■ What is expected
Exact copies of all the lines below are required.

Information supplied below:

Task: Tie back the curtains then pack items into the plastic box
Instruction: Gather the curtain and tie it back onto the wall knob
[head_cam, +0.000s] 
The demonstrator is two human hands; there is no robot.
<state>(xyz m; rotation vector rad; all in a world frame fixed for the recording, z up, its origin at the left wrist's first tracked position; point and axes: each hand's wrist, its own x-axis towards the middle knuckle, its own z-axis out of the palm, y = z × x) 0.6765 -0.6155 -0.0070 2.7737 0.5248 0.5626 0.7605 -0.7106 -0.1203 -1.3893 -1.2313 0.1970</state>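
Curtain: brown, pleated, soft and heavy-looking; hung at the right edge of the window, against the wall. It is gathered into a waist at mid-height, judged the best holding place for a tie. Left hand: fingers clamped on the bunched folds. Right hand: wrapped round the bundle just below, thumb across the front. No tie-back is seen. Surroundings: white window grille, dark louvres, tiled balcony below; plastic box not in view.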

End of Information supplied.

■ Response
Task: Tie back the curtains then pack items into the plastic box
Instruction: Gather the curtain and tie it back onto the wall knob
[head_cam, +0.000s] 
The demonstrator is two human hands; there is no robot.
<state>(xyz m; rotation vector rad; all in a world frame fixed for the recording, z up, its origin at the left wrist's first tracked position; point and axes: each hand's wrist, its own x-axis towards the middle knuckle, its own z-axis out of the palm, y = z × x) 0.6765 -0.6155 -0.0070 2.7737 0.5248 0.5626 0.7605 -0.7106 -0.1203 -1.3893 -1.2313 0.1970</state>
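Curtain: brown, pleated, soft and heavy-looking; hung at the right edge of the window, against the wall. It is gathered into a waist at mid-height, judged the best holding place for a tie. Left hand: fingers clamped on the bunched folds. Right hand: wrapped round the bundle just below, thumb across the front. No tie-back is seen. Surroundings: white window grille, dark louvres, tiled balcony below; plastic box not in view.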

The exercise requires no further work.